In a Monday statement on the elections, the Organization for Security and Cooperation in Europe denounced the ballot count, saying observers assessed "almost half of vote counts ... as bad or very bad."

Tony Lloyd, who leads the short-term OSCE observer mission in Belarus, said the election "failed to give Belarus the new start it needed."

"The counting process lacked transparency," he said in a statement. "The people of Belarus deserved better. And, in particular, I now expect the government to account for the arrests of presidential candidates, journalists and human rights activists."

Opposition candidate Vladimir Neklyaev (who won 1.8 percent of the vote) was forcibly taken from a Minsk hospital where he was being treated with head injuries after he had been badly beaten by police who broke up a rally staged by some 200 of his supporters, the BBC reports.
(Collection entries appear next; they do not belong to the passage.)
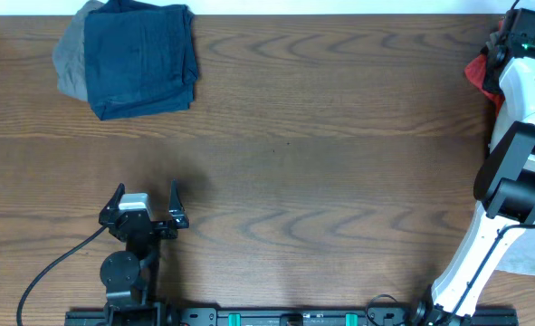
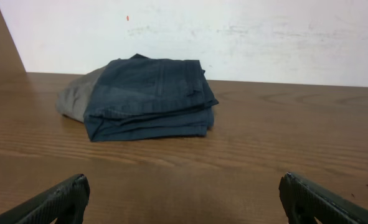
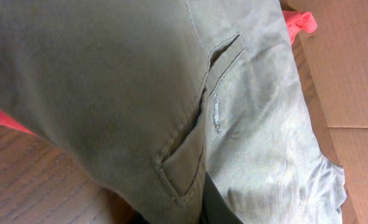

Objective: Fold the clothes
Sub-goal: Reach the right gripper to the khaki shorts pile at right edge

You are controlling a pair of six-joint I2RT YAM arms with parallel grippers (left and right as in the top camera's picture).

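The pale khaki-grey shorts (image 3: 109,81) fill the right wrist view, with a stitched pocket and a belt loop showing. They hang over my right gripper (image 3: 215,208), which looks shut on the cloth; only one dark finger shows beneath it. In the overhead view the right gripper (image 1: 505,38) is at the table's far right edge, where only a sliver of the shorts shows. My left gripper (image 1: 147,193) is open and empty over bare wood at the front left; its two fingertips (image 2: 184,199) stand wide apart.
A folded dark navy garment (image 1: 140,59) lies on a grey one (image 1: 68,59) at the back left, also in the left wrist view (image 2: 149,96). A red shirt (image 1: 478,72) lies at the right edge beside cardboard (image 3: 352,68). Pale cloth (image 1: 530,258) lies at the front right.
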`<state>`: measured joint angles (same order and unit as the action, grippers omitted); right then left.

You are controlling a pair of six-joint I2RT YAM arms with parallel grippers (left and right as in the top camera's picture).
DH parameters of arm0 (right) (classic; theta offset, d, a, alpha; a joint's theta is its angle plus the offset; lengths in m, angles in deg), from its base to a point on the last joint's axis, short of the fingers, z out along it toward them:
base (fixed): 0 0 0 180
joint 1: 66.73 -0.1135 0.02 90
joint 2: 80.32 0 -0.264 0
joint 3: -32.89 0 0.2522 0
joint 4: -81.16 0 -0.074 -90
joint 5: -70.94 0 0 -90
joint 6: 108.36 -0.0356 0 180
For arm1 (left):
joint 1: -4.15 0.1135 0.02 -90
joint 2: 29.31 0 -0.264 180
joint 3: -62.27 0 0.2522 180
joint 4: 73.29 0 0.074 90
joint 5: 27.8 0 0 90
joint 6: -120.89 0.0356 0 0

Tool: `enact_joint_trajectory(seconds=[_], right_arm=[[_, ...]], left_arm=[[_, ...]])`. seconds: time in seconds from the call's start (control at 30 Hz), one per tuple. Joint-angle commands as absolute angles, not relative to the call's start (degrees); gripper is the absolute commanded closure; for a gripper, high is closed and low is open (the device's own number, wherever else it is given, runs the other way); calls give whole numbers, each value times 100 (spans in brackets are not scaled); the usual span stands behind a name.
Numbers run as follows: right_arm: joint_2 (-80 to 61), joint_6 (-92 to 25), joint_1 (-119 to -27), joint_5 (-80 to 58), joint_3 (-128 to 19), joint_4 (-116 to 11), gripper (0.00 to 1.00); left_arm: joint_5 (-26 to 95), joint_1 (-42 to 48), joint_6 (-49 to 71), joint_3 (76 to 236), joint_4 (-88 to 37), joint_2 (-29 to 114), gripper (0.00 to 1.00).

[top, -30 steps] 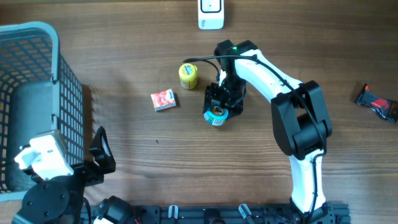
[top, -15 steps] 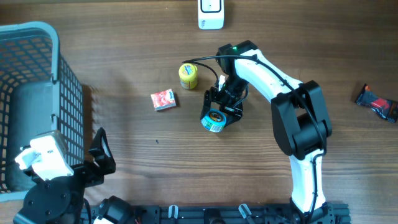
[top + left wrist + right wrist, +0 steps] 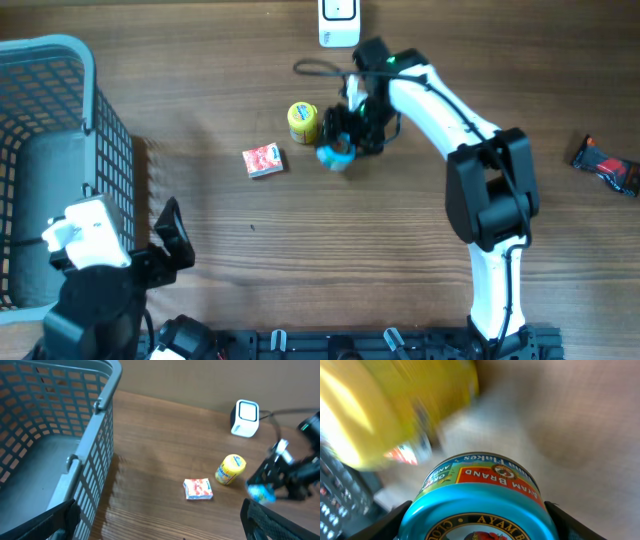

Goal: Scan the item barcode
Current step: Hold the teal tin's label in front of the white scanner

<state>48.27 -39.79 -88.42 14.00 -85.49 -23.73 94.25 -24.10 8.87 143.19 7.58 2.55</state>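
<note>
Right claw (image 3: pixel 342 135) has the blue can (image 3: pixel 477 505) clamped, next to the yellow tub (image 3: pixel 303 121). Left claw (image 3: pixel 160 527) is spread wide, empty.

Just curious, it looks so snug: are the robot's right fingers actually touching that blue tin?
Touching. The right wrist view shows the fingers pressed against both sides of the blue tin.
</note>
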Motion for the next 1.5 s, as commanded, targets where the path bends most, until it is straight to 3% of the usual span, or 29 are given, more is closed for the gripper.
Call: enact_joint_trajectory(seconds=[0.0,0.87,1.13,1.47], right_arm=[[4866,-3774,-8702,519,-8844,-2690,64],[5273,-3004,-8702,-2073,-8811,-8065,62],[5754,-2589,-8713,-2121,-8811,-9453,65],[6093,-2589,-8792,-2121,-8811,-10668,60]], left_arm=[[9421,-2450,790,14337,760,550,0],[9294,-2450,725,14337,605,924,0],[9292,-2450,723,14337,610,1016,0],[9292,-2450,723,14337,612,1018,0]])
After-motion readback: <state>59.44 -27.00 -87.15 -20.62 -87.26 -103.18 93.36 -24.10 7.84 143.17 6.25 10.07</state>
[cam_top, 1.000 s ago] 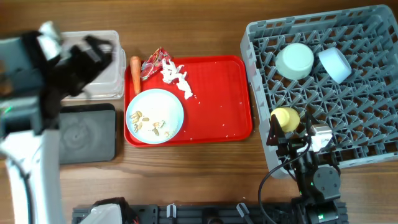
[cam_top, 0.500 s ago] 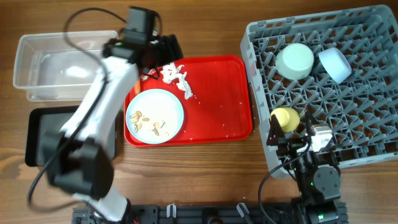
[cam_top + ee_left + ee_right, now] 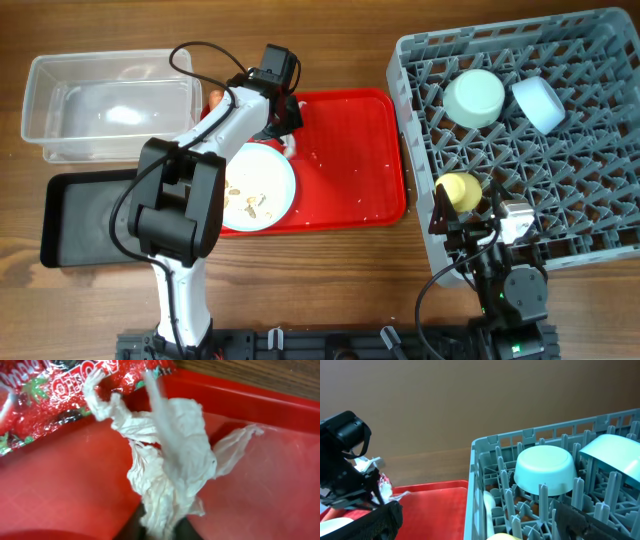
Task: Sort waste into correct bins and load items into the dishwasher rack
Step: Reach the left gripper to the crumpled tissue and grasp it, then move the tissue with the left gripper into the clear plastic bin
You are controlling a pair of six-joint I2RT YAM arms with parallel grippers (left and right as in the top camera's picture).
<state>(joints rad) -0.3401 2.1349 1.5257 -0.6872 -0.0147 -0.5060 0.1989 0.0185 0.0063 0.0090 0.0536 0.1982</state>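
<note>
My left gripper (image 3: pixel 284 120) is down at the back left corner of the red tray (image 3: pixel 350 150), shut on the crumpled white tissue (image 3: pixel 170 470). The tissue bunches between the dark fingertips at the bottom of the left wrist view. The red wrapper (image 3: pixel 60 395) lies just beyond it. A pale blue plate (image 3: pixel 265 190) with beige crumbs (image 3: pixel 245 198) sits on the tray, partly under my arm. My right gripper (image 3: pixel 480 228) hangs open over the near left edge of the grey dishwasher rack (image 3: pixel 600 200), holding nothing.
The clear tub (image 3: pixel 40 100) stands at the back left, with the black tray (image 3: pixel 90 215) in front of it. The rack holds a pale green bowl (image 3: pixel 474 97), a pale blue bowl (image 3: pixel 540 103), a yellow cup (image 3: pixel 460 190) and a white spoon (image 3: pixel 490 502).
My left arm swung from over the clear tub to the tray's back left corner, and its jaws went from open to shut on the tissue. The right arm has not moved.
</note>
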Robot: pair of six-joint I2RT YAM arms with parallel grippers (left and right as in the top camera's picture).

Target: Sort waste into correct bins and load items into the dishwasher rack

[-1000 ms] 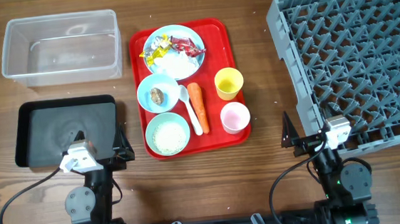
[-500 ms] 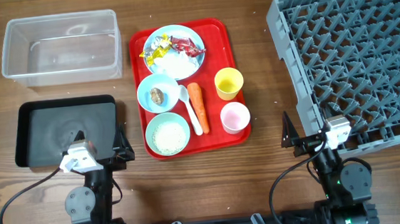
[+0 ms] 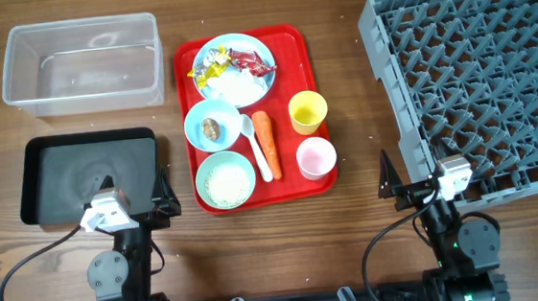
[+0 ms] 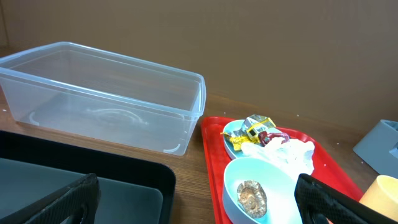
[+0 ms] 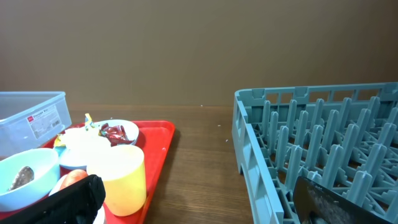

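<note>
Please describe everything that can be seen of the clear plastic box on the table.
The clear box is a rectangular tub of see-through plastic with rounded corners and a thick rim. It stands upright, without a lid, and empty. It sits on the wooden table at the far left, behind the black tray and left of the red tray, touching neither. The right wrist view shows a white label with red print on one side wall.
</note>
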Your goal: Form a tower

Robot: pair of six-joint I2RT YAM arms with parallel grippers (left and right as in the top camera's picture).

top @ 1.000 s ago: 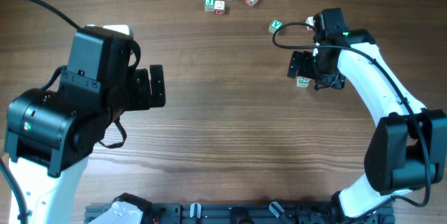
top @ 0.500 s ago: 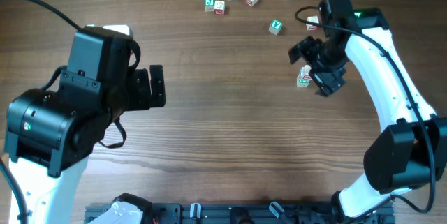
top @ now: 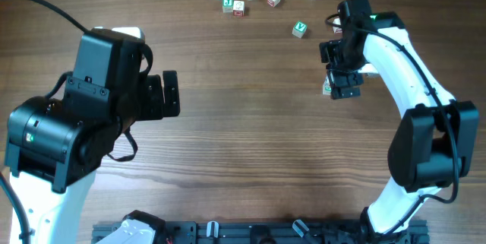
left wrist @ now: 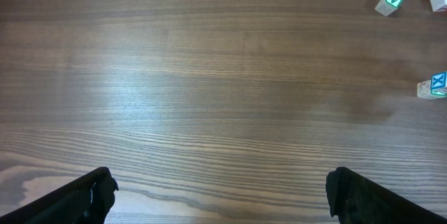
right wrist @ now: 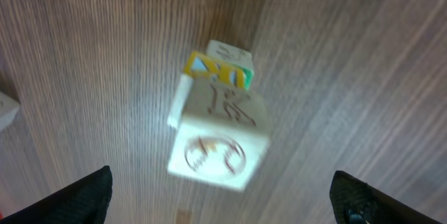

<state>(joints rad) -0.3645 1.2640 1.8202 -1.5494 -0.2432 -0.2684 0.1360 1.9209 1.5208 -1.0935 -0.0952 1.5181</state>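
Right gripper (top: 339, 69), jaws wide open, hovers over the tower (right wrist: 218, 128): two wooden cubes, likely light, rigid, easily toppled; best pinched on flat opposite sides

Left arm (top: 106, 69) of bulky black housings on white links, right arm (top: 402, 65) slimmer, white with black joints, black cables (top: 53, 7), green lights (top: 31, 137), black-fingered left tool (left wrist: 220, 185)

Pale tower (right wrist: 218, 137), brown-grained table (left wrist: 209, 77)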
Another presidential candidate, Andrei Sannikov, was arrested on his way to the doctor after he had been beaten by police, German news Web site Spiegel Online reports.

Authorities detained his wife, a journalist for Russian newspaper Nowaja Gaseta, while she was being interviewed by a Russian radio station on events in Belarus. Several news outlets report that opposition Web sites have been shut down.

The situation in Minsk threatens to derail what has been a careful rapprochement between Belarus and the West following Lukashenko's fallout with the Kremlin.

Lukashenko, in power since 1994, loosened his grip in recent months to please Western leaders and observers had lauded him for freeing up the election process. In an unprecedented move, the state-owned television aired a discussion among the opposition candidates.

The EU's foreign policy chief, Catherine Ashton, called for restraint and demanded the release of the detained opposition leaders.

The U.S. Embassy in Minsk on Monday strongly condemned the violence against protesters.

"We are particularly concerned about the excessive use of force by the authorities, including the beating and detention of several presidential candidates, and violence against journalists and civil society," the embassy said in a statement.

Ahead of the elections, Marie-Lena May, an expert with the German Council on Foreign Relations, a Berlin think tank, said there are only two options if Belarus wants to make sustainable economic and social progress.

"Belarus has to either implement serious reforms to be competitive on the global market or it has to turn toward Russia and their common Customs Union which was established at the beginning of 2010," May wrote in an analysis. "The former will also entail rapprochement with the EU and thus democratization and could result in a defeat of Lukashenko in subsequent presidential elections. The latter could lead to a union under Russia's leadership. Yet, the information war between Minsk and Moscow shows that a Russian-Belarusian union will only be possible without Lukashenko."

If May's analysis is right, then Lukashenko, despite all the force, will have a tough time remaining in power much longer.